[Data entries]
%%

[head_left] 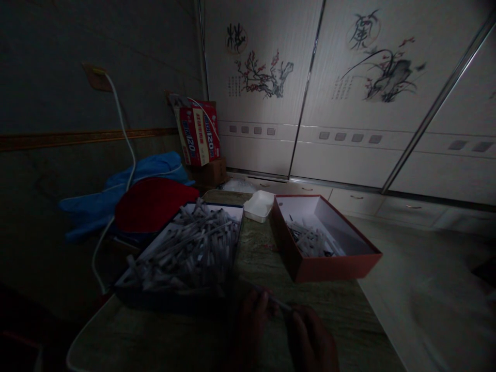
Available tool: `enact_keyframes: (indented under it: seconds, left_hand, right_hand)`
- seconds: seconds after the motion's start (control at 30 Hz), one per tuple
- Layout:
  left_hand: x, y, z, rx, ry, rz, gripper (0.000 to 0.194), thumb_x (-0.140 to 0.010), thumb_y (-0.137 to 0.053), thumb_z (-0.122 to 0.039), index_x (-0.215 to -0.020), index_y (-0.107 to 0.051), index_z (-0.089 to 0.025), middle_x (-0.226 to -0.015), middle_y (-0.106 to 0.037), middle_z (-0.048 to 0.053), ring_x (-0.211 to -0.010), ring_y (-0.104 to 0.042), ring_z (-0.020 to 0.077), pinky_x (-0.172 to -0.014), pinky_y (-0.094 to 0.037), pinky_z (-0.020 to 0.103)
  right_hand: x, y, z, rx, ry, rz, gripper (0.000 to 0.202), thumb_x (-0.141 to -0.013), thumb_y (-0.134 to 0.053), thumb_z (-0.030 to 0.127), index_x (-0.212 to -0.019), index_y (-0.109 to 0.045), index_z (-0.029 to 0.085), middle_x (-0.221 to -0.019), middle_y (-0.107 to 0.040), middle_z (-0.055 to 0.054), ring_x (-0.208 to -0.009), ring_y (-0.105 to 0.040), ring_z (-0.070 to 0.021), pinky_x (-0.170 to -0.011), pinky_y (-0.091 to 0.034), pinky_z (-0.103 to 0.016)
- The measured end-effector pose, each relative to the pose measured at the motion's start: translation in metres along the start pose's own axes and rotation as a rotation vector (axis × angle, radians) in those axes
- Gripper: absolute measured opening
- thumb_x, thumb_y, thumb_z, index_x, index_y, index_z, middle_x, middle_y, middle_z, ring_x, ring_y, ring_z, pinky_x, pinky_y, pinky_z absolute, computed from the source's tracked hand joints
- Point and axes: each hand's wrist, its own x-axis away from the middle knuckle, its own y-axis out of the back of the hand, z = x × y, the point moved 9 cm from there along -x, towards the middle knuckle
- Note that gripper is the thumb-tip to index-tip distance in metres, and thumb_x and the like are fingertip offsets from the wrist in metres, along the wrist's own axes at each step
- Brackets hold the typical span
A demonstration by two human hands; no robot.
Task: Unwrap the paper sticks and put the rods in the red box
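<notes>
Near the front of the table, in dim light, my left hand (252,315) pinches one end of a thin, pale, pen-like tube (279,304). My right hand (312,336) is closed on the other end, a little nearer to me. Just beyond my left hand stands a dark shallow box (170,302), heaped with many similar pale tubes (197,248). Farther to the right, a reddish-brown box (333,268) with a white inside holds a smaller pile of pale tubes (310,238). Fine detail on the held tube is too dark to make out.
A small white tray (259,205) sits between the boxes at the table's (256,258) far side. Red cloth (155,204) and a blue bag (147,168) lie at the left. A white cable (124,124) hangs from the wall socket. Red cartons (199,134) stand by the sliding doors.
</notes>
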Motion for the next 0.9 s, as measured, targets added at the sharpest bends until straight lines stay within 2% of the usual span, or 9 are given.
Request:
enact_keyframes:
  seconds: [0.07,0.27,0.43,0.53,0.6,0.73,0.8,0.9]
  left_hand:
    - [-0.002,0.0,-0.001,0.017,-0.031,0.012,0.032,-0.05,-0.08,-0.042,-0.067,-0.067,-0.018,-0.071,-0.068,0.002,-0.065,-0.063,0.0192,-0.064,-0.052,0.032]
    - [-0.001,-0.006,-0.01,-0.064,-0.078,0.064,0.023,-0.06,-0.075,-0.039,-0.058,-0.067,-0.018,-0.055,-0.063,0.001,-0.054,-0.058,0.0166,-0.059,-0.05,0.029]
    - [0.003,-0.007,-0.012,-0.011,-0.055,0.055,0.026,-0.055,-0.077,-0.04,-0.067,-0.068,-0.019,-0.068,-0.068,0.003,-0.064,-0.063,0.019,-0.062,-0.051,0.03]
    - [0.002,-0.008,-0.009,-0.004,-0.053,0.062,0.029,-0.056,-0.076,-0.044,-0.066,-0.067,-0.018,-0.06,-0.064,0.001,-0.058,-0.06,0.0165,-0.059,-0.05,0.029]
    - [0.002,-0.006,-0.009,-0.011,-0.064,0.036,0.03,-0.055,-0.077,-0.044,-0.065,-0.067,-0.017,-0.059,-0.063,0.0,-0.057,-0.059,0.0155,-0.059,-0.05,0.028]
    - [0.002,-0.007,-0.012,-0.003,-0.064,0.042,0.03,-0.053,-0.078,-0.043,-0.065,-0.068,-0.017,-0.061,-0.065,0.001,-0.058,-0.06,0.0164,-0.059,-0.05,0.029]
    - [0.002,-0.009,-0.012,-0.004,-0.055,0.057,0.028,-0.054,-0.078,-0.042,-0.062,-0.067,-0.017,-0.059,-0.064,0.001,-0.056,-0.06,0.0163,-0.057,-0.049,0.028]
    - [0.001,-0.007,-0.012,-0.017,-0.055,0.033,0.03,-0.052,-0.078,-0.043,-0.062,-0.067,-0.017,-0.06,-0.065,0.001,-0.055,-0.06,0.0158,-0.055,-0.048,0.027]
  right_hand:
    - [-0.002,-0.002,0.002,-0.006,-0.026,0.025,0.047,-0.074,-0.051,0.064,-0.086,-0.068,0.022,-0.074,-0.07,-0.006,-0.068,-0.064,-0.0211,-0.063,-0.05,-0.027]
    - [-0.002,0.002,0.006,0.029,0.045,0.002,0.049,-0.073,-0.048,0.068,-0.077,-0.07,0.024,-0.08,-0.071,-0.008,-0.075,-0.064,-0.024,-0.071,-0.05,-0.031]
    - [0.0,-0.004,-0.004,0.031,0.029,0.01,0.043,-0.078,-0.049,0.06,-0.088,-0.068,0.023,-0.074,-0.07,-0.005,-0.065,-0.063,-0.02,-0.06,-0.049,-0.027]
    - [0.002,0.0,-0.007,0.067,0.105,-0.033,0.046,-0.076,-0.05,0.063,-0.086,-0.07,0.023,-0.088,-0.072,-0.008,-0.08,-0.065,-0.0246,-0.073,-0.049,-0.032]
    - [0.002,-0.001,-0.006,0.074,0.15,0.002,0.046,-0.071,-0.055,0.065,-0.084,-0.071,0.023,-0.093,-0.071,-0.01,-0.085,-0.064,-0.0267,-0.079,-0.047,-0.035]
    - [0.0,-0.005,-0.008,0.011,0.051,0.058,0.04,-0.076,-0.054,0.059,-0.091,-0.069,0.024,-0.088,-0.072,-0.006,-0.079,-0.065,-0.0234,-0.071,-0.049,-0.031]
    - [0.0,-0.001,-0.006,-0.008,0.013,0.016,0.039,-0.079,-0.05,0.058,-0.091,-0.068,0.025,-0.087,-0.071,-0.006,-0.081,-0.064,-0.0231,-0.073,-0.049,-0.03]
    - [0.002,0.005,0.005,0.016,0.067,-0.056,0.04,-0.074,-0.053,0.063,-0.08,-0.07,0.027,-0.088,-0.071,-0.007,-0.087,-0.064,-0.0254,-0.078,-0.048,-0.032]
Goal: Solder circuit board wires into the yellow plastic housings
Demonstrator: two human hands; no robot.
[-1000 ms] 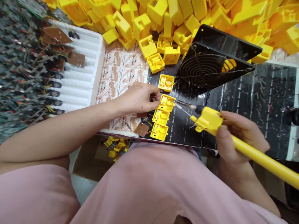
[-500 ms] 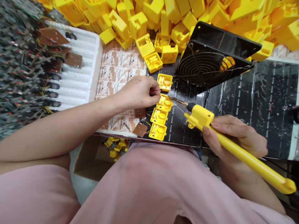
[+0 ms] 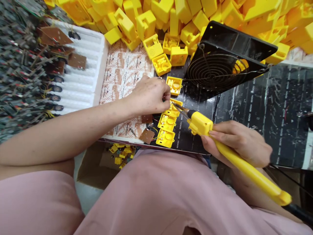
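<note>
over the glossy black part of the worktop [image 3: 256, 107], a yellow gun-shaped soldering iron [image 3: 201, 122] meets a small open yellow plastic case [image 3: 174, 113].
the right hand [image 3: 238, 142] is clamped around the iron's handle, its metal tip at the case; the left hand [image 3: 150, 96] has its fingertips drawn together at the case's left edge, what they pinch too small to tell. just below sit two like cases, the lowest beside a brown circuit board [image 3: 147, 136]; another lies above. beyond are a black square fan [image 3: 212, 70] and a heap of yellow plastic housings [image 3: 160, 11].
</note>
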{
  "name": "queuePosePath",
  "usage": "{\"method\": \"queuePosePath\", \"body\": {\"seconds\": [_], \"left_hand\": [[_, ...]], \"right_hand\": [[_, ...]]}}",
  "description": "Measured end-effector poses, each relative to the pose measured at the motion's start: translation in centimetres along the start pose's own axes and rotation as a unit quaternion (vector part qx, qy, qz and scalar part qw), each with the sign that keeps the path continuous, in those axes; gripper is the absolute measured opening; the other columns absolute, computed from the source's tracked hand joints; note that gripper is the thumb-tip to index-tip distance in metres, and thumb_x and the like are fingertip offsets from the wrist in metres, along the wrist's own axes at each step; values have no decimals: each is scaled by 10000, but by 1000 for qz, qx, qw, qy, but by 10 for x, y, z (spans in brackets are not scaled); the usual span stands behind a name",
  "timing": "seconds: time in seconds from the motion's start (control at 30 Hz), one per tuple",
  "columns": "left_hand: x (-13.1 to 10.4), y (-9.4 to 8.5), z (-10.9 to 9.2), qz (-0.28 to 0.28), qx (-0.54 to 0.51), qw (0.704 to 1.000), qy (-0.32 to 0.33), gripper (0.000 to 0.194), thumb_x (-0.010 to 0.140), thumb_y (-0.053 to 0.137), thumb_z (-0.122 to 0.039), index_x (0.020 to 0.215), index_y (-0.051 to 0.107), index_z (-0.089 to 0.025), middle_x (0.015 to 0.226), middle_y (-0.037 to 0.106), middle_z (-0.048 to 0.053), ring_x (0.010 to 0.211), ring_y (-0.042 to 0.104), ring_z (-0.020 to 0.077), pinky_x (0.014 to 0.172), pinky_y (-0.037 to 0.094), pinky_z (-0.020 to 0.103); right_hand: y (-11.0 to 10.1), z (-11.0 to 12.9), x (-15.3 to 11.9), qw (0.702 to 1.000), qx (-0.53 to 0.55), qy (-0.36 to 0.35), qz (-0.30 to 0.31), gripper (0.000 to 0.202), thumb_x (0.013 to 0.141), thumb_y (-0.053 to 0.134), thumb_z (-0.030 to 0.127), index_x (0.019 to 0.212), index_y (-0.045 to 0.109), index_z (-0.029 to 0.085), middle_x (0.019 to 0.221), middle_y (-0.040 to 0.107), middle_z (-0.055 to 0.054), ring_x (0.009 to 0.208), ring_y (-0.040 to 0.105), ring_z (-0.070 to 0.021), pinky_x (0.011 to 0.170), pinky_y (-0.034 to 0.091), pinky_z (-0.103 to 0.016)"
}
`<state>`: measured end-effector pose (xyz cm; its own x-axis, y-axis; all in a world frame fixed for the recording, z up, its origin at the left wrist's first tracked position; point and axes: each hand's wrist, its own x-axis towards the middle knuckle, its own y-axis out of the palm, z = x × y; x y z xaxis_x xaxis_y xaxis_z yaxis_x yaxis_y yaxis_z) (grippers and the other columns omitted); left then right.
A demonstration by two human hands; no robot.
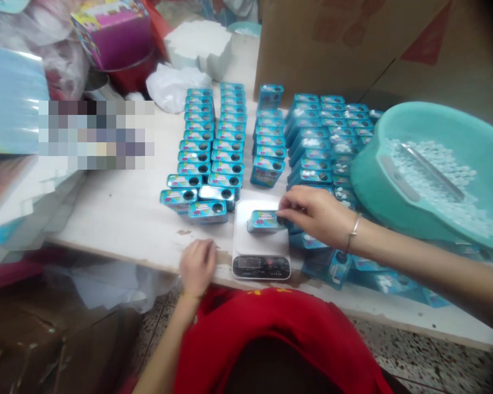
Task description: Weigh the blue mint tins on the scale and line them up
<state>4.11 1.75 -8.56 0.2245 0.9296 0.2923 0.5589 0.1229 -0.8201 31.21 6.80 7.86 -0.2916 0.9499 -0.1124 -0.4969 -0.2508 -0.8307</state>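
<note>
The right hand pinches the end of a small blue tin with its fingertips closed on it, and the tin lies flat on the white plate of a kitchen scale at the near edge of the table. The left hand rests loosely curled on the table just left of the scale, holding nothing that shows. To weigh well, I judge the tin should sit in the middle of the plate with the fingers lifted off, since any press would spoil the reading, and the left hand should stay off the scale. Behind the scale, rows of the same blue tins stand closely packed, and a second batch to the right shows white pieces inside. A teal basin of small white tablets, with a scoop lying in it, sits tilted just beside the right wrist, where an elbow could knock it. More tins lie under the right forearm. A cardboard box stands at the back.
</note>
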Motion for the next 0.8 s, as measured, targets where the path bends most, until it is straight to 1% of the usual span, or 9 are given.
{"method": "queuePosePath", "body": {"seconds": [0.2, 0.33, 0.47, 0.57, 0.7, 0.8], "left_hand": [[-2, 2, 2, 7, 3, 1000, -6, 156, 918, 456, -259, 933, 580, -165, 785, 579, 54, 739, 535, 181, 701, 405, 301], [-3, 3, 4, 11, 4, 1000, -7, 151, 915, 464, -257, 940, 580, -165, 792, 580, 54, 748, 540, 182, 709, 410, 300], [-2, 1, 2, 4, 6, 1000, 0, 150, 917, 460, -257, 939, 577, -166, 789, 582, 50, 745, 541, 179, 708, 409, 300], [1, 1, 0, -1, 6, 1000, 6, 158, 920, 453, -259, 930, 577, -162, 774, 576, 49, 737, 541, 179, 698, 409, 300], [-1, 3, 2, -4, 5, 1000, 8, 151, 918, 456, -249, 921, 578, -160, 758, 567, 46, 720, 533, 178, 691, 417, 302], [-6, -3, 0, -23, -27, 999, 19, 110, 911, 472, -217, 927, 569, -169, 765, 572, 44, 723, 538, 177, 692, 432, 301]], "right_hand": [[-5, -2, -2, 999, 34, 29, 1, 114, 809, 596, 210, 700, 585, 181, 640, 539, 9, 577, 457, -112, 566, 367, -238], [-3, -1, -2, 1000, 19, 19, 6, 92, 807, 602, 196, 718, 597, 174, 663, 548, -1, 597, 465, -115, 577, 369, -239], [3, -2, -1, 1000, 0, 7, 12, 83, 793, 614, 169, 710, 606, 168, 667, 559, -8, 635, 485, -123, 613, 378, -239], [6, -4, 1, 1000, 2, -7, 17, 101, 797, 617, 178, 697, 616, 161, 679, 561, -17, 654, 495, -126, 629, 383, -240], [5, -3, 3, 1000, 29, -11, -1, 119, 786, 613, 161, 667, 611, 157, 682, 564, -21, 664, 504, -129, 644, 384, -246], [-5, 1, 2, 995, 91, 35, -31, 94, 774, 605, 163, 682, 616, 151, 663, 556, -10, 621, 475, -117, 604, 371, -244]]}}
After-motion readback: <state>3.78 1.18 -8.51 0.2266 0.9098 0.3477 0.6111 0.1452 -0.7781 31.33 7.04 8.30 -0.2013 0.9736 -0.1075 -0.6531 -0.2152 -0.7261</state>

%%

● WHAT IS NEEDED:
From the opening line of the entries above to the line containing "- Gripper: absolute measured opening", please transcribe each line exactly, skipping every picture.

● RESULT FOR THIS EXERCISE:
[head_left] 
Available tool: `enact_keyframes: (indented under it: seconds, left_hand, right_hand)`
- seconds: seconds after the motion's start (control at 30 Hz), one per tuple
- Layout:
  left_hand: x, y, z, rx, ry, rz, gripper (0.000 to 0.194), thumb_x (-0.140 to 0.010), thumb_y (-0.137 to 0.053), thumb_z (-0.122 to 0.039), index_x (-0.215 to -0.020), index_y (-0.107 to 0.051), index_z (-0.089 to 0.025), middle_x (-0.226 to -0.015), middle_y (-0.106 to 0.037), middle_z (-0.048 to 0.053), ring_x (-0.211 to -0.010), ring_y (-0.104 to 0.042), ring_z (-0.020 to 0.077), pinky_x (-0.172 to -0.014), pinky_y (-0.094 to 0.037), pinky_z (-0.020 to 0.103)
  right_hand: x, y, z, rx, ry, rz, gripper (0.000 to 0.202), thumb_x (-0.141 to -0.013), thumb_y (-0.134 to 0.053), thumb_z (-0.030 to 0.127), index_x (-0.212 to -0.019), index_y (-0.109 to 0.045), index_z (-0.029 to 0.085), middle_x (-0.221 to -0.019), middle_y (-0.107 to 0.040), middle_z (-0.055 to 0.054), ring_x (-0.208 to -0.009), ring_y (-0.105 to 0.040), ring_z (-0.070 to 0.021), pinky_x (-0.170 to -0.011), pinky_y (-0.091 to 0.034), pinky_z (-0.103 to 0.016)
- The measured end-effector pose, each relative to the pose measured at the motion's start: translation in metres along the start pose's own axes and rotation as a rotation vector (axis × angle, radians) in those axes
- Gripper: absolute measured opening

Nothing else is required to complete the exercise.